Problem statement:
I'd like an exact copy of every line from the start of the entries below through the line containing "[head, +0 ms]", please.

Task material:
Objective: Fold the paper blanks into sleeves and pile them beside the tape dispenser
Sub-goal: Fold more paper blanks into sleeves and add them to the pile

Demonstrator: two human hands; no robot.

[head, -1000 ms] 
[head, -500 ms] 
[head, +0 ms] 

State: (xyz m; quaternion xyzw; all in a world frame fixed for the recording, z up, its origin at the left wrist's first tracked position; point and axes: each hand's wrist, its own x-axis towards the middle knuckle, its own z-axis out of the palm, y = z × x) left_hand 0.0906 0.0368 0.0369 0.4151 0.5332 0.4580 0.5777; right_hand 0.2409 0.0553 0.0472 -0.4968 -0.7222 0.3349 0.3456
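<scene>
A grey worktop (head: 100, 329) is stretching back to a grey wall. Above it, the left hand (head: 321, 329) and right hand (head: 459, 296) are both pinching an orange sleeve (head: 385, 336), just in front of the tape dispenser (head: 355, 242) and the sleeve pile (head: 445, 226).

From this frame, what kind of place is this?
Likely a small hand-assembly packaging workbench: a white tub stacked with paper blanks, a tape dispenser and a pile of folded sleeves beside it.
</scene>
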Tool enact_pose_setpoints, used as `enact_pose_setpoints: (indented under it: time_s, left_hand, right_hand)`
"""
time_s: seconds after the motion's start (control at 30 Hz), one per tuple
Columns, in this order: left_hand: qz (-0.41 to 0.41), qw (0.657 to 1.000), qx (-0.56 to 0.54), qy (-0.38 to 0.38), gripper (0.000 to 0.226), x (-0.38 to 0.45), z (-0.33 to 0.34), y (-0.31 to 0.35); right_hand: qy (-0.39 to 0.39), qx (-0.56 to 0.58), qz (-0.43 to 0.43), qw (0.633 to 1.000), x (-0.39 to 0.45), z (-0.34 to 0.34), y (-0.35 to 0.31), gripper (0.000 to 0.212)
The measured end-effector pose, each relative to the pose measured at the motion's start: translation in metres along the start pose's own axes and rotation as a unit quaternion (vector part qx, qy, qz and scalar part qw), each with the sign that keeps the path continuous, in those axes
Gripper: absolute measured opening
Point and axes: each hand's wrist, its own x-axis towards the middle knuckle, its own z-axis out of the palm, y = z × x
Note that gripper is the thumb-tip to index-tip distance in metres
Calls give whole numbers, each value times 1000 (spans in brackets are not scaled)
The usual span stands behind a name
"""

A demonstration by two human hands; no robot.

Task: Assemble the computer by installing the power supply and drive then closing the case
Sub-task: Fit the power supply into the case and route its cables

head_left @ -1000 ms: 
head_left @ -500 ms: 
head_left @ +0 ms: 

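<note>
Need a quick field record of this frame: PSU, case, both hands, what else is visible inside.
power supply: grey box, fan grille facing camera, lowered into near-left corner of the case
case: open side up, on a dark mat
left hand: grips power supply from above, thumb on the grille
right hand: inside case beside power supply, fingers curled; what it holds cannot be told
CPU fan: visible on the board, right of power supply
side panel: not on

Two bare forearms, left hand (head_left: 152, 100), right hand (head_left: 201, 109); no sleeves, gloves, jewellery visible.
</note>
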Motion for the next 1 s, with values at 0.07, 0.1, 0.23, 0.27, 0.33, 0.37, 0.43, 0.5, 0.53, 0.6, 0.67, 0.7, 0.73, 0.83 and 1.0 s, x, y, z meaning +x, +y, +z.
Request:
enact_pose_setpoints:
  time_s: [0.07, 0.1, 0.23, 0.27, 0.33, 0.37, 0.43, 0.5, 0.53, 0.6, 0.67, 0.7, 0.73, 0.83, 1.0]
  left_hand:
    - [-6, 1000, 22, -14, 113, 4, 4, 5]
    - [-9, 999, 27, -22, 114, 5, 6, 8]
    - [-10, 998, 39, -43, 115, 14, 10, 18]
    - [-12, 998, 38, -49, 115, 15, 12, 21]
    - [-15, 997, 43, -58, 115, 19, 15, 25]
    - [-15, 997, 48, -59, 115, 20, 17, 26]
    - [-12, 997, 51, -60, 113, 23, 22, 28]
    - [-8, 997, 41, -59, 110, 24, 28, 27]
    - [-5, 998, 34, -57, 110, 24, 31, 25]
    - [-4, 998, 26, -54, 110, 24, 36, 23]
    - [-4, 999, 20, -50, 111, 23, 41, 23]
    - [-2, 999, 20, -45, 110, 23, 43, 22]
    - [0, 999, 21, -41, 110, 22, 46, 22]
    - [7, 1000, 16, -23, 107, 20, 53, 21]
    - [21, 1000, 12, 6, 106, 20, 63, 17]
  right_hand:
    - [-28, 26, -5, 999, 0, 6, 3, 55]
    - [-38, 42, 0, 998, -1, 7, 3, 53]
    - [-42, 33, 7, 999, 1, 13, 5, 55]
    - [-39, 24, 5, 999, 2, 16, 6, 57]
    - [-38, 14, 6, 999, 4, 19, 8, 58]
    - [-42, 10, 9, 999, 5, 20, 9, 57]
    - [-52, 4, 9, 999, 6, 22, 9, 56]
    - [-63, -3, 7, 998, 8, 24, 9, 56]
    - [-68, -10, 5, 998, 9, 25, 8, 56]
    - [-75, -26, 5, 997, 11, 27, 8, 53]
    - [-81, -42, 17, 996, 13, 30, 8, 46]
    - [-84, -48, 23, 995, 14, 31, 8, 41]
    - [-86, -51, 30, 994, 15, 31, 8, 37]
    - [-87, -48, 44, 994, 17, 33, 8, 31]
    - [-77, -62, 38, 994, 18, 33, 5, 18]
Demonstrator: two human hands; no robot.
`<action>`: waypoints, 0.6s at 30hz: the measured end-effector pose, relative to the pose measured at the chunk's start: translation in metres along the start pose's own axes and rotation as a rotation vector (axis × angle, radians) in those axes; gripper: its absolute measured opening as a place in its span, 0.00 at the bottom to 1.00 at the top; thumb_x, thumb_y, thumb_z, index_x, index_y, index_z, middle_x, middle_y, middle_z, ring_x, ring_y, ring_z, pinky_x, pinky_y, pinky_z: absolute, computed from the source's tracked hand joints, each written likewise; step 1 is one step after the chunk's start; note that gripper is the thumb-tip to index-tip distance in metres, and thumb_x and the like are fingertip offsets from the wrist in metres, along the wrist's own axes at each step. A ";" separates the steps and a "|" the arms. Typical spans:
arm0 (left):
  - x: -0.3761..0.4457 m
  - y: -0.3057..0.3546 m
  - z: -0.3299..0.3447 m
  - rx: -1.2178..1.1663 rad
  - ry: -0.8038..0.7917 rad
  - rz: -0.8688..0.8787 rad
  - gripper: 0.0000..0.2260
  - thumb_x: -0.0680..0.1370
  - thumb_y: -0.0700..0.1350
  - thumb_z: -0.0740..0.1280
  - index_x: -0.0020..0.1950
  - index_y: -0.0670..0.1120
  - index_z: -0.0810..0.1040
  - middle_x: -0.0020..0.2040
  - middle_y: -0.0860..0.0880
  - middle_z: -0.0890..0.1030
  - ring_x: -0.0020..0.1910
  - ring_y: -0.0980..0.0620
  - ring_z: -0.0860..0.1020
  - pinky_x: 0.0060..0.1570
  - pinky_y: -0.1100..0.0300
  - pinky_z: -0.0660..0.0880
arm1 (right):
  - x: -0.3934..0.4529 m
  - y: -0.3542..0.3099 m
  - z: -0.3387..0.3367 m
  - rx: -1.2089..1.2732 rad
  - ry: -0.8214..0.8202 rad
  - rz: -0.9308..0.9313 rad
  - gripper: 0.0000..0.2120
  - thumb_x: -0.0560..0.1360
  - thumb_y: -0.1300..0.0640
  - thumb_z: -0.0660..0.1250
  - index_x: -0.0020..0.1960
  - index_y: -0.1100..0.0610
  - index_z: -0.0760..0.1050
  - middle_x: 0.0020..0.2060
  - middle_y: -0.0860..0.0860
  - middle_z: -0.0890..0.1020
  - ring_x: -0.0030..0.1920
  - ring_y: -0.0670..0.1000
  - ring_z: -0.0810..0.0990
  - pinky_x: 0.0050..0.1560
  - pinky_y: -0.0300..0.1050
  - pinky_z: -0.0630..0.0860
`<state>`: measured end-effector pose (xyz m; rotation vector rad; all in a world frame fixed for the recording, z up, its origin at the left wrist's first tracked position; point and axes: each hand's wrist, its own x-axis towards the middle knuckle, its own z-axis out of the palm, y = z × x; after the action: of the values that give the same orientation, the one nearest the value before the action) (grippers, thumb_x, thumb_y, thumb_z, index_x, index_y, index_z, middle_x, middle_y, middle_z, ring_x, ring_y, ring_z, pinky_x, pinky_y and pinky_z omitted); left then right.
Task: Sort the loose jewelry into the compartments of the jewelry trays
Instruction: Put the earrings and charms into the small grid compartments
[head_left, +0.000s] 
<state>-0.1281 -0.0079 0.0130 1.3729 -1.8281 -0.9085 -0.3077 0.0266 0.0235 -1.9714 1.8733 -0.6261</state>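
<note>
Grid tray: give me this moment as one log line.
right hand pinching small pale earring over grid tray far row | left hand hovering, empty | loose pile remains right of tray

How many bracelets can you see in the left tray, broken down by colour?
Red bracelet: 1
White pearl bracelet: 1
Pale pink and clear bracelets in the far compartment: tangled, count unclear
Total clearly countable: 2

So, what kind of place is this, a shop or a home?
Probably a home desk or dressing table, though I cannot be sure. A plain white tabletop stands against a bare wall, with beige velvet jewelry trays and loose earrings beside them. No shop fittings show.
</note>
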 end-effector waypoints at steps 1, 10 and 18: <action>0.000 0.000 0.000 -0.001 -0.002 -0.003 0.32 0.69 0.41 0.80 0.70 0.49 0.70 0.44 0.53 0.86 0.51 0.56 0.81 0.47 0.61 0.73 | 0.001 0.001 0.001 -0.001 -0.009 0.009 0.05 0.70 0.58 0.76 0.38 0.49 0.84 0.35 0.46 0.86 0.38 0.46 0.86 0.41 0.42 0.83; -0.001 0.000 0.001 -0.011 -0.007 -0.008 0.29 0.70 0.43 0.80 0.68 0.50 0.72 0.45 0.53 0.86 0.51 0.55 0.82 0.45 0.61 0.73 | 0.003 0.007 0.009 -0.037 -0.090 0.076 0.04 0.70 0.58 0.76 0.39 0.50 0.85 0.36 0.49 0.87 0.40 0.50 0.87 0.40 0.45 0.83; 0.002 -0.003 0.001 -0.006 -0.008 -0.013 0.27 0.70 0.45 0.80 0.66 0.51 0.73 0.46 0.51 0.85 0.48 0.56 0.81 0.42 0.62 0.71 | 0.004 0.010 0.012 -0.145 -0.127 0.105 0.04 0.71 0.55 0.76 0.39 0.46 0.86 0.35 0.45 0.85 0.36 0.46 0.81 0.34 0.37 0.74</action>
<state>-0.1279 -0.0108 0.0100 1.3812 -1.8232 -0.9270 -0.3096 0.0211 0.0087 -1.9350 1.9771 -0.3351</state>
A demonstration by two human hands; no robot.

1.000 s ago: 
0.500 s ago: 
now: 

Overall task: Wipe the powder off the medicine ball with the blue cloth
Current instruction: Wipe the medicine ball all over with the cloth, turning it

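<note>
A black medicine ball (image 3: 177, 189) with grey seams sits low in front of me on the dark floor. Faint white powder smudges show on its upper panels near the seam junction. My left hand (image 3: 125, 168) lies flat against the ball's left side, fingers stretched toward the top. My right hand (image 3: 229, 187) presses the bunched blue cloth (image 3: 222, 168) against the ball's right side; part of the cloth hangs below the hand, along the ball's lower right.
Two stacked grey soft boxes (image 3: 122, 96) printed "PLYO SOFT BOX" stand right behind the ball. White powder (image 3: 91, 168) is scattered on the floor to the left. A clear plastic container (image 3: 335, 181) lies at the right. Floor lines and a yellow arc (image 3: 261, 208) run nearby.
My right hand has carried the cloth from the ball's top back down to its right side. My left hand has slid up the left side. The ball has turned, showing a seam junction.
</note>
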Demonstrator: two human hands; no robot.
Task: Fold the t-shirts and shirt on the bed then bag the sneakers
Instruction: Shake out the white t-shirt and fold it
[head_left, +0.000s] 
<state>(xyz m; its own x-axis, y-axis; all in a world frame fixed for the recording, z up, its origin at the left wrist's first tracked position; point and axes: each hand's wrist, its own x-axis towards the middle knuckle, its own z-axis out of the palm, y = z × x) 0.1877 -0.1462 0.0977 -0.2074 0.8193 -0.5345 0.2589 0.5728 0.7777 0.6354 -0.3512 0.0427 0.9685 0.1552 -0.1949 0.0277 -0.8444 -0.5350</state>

Exercise solution:
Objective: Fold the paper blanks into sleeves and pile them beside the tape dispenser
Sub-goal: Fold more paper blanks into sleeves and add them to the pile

Demonstrator: two human hands; no robot.

[head, -1000 ms] 
[head, -500 ms] 
[head, +0 ms] 

Nothing further remains for this exercise.